La raison du plus fort

C’est une affaire entendue, nous vivons en démocratie. Ce qui signifie que les décisions sont prises au nom d’une majorité, plus ou moins large, de citoyens à jour de leurs cotisations et que les autres, par définition moins nombreux, sont supposés accepter, de bonne grâce ou non. Sur le papier, ça se tient. Dans sa grande sagesse, le législateur a cependant prévu des exceptions qui confirment la règle. Par exemple, les modifications à la loi suprême, la constitution, doivent être approuvées par une majorité plus forte des trois cinquièmes du parlement réuni en congrès.

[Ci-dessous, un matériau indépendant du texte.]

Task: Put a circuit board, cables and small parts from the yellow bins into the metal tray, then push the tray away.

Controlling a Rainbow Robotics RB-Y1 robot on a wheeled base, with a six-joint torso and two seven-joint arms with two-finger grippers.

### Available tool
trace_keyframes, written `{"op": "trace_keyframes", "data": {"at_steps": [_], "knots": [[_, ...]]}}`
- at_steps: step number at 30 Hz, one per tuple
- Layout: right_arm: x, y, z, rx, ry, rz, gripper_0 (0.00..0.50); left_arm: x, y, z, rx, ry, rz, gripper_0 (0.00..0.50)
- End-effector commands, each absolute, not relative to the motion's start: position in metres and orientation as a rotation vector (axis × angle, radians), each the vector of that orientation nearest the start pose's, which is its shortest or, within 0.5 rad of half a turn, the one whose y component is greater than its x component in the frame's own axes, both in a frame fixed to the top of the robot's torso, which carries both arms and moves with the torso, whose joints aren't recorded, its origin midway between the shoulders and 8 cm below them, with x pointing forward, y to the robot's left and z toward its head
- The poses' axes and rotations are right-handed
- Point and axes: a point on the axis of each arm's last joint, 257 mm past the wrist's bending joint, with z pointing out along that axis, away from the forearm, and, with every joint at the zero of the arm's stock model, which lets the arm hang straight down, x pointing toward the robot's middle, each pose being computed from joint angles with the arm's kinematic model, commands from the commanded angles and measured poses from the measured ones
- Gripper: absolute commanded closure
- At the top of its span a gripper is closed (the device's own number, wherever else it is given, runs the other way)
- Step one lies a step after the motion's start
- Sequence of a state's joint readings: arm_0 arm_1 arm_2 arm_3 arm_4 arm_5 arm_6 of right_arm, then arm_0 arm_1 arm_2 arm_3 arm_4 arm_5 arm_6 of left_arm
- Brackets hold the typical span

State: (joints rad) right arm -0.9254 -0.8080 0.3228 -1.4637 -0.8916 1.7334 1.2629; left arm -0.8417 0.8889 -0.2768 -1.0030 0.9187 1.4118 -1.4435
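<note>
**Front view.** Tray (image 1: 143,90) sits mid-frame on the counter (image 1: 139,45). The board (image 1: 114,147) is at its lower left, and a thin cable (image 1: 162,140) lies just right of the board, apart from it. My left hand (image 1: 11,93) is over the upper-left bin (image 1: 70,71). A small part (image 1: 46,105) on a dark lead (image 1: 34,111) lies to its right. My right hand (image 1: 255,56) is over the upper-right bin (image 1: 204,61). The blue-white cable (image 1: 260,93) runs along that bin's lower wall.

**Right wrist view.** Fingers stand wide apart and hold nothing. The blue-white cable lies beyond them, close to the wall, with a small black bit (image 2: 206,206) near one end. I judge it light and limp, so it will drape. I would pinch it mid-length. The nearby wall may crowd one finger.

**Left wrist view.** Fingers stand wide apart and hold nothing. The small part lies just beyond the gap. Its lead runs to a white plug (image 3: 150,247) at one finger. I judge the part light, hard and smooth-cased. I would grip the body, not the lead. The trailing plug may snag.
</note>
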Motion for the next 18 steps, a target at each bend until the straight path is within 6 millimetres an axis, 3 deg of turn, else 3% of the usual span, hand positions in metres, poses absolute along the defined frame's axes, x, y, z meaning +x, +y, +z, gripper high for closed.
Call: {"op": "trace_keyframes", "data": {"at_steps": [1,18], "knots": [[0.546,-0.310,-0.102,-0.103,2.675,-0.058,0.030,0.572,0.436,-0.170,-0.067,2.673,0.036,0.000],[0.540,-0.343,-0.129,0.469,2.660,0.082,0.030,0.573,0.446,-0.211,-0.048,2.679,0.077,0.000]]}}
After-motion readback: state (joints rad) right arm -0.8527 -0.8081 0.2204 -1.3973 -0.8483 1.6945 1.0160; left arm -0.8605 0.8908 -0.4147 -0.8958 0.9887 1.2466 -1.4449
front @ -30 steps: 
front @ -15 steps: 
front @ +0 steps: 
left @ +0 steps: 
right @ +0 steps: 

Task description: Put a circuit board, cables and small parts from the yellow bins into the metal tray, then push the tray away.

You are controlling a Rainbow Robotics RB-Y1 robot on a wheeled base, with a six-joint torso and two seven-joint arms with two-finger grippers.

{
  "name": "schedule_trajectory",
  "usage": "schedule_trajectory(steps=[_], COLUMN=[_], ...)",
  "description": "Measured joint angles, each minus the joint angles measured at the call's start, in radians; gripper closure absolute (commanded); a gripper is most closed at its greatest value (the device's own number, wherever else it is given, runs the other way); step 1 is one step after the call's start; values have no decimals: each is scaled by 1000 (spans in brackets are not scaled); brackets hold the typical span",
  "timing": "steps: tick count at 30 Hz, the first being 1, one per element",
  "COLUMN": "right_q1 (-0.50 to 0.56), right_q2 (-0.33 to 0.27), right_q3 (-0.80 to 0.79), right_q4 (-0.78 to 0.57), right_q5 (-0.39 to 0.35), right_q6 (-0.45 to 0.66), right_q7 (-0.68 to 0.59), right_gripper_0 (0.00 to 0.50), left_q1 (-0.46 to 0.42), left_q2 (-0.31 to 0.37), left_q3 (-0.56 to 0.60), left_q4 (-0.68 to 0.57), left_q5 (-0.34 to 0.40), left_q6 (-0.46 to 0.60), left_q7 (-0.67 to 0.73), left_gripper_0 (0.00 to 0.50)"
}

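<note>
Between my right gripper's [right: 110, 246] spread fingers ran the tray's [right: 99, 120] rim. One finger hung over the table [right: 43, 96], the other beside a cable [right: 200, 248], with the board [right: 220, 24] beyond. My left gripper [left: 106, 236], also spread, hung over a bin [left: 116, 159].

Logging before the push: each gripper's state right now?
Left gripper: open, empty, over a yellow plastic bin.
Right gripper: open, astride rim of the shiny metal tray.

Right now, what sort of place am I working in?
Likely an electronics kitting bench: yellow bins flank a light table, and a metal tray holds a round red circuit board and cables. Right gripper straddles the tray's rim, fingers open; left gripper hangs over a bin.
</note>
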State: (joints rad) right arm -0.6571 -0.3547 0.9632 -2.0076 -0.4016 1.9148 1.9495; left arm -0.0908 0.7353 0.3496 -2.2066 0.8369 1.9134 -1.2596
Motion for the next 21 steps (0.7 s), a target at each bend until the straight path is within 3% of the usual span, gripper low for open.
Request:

D’un point de vue pratique, les citoyens ne sont pas consultés directement, en général, mais leurs opinions sont supposées être reflétées par des représentants, élus au suffrage dit universel. Là où ça se complique, c’est que le corps intermédiaire ainsi constitué a une tendance naturelle à confondre sa fonction et l’organe, et à vivre de façon autonome, quitte à oublier éventuellement les administrés qui l’ont porté au poste qu’il occupe. Dans des circonstances exceptionnelles telles que nous les vivons depuis l’apparition du coronavirus et la crise sanitaire qui en a suivi, le gouvernement a demandé et obtenu une sorte de délégation sous forme de pleins pouvoirs, dont il est prêt à user et si nécessaire à abuser, au nom de l’intérêt général. C’est ainsi que la question se pose, au moment où les épidémiologistes s’accordent à reconnaître l’existence d’une cinquième vague dont l’épicentre serait en Europe, d’un éventuel reconfinement. L’Autriche a pris sa décision en demandant aux personnes non vaccinées de rester chez elles, sous peine d’amende. Cette mesure n’est pas envisagée en France pour l’instant, ce qui sous-entend que cela pourrait venir. Concrètement, une telle restriction aux libertés individuelles demanderait la mise en place d’un contrôle gigantesque et courrait le risque d’un rejet social massif, y compris des vaccinés.

Et l’on voit bien que c’est là où le bât blesserait vraiment. Pour l’instant, le taux de vaccination complète en France s’établit à environ 75 %. Sans surprise, une obligation vaccinale sous une forme déguisée de pass sanitaire généralisé serait actuellement majoritairement acceptée. S’il fallait que la société tout entière se prête à un contrôle tatillon, l’opinion pourrait se retourner contre ceux qui seraient jugés responsables de la situation. Ce qui serait désastreux pour le pouvoir actuel, à quelques mois d’une élection présidentielle, socle de toutes les batailles politiques. La règle majoritaire sous laquelle nous vivons depuis le fondement même de la cinquième république, accentuée par l’élection du président au suffrage universel et le renforcement de ses pouvoirs, a eu son intérêt pour constituer des blocs ayant vocation à gouverner ensemble. Elle a eu pour conséquence un mépris des minorités et une ostracisation des opinions non conformes à cette polarisation. Il est grand temps de se tourner vers une démocratie plus directe et plus respectueuse de tous.